Louisville – Your coaches have more marital problems than an episode of Cheaters.
Maryland – How the fuck do you make your mascot a turtle and it’s not even a ninja?
Michigan – Your football team sucks, but at least you have Detroit and Kid Rock to be proud of.
Michigan State – Even Detroit’s economy is more respected than you in Big 10 country.
Missouri Tigers – Back to back SEC East titles AND the most racist school in the SEC? Impressive.
Navy – It says a lot that even The Village People thought you were gay.
Notre Dame – I wish Catholic priests were a little less anal retentive and more anal repentive…

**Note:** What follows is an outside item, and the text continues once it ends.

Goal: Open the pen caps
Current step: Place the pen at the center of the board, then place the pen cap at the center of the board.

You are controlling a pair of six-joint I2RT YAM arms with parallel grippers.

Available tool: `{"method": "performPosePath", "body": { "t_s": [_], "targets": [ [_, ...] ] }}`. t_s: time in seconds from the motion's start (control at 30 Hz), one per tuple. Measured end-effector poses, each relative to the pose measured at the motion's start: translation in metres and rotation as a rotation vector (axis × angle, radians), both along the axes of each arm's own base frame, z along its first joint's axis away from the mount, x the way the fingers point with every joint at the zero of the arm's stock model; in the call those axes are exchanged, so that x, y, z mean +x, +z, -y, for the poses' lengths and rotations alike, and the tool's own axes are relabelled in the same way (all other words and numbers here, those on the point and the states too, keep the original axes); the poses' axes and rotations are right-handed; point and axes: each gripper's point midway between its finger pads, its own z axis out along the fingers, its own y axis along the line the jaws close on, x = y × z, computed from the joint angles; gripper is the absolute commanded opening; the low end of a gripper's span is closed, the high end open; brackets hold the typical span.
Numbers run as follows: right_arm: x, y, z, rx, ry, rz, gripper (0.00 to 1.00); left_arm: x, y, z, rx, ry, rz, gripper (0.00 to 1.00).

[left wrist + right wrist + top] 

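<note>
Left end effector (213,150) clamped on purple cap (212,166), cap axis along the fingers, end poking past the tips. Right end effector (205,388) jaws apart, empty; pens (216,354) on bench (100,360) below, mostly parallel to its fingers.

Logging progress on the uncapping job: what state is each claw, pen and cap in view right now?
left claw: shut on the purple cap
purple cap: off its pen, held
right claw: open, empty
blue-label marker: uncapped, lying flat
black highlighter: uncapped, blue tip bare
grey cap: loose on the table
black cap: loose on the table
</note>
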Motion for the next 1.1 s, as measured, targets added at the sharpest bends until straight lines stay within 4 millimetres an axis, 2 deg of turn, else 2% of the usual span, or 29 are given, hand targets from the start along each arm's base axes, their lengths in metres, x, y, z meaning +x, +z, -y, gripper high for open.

Ohio State – Playing ranked teams must be Ohio State’s gag reflex because it always makes them choke.
Oklahoma – Bob Stoops is still less likable than Timothy McVeigh
Oregon – 29340823 uiniforms. ZERO championships.
Tennessee – UT avoids winning like I avoid eye contact with a black homeless guy after a Braves game.
Texas – Texas football is the most embarrassing thing in this state since that JFK parade in the 1960’s.
Texas A&M – If I wanted to hug dudes during a sing-a-long I’d go to a Pride festival.
Vanderbilt – Bragging about beating Vandy is like bragging about having a threesome with conjoined twins.
West Virginia – West Virginia’s economy in 3 words – Meth, Moonshine, and Mountaineer football.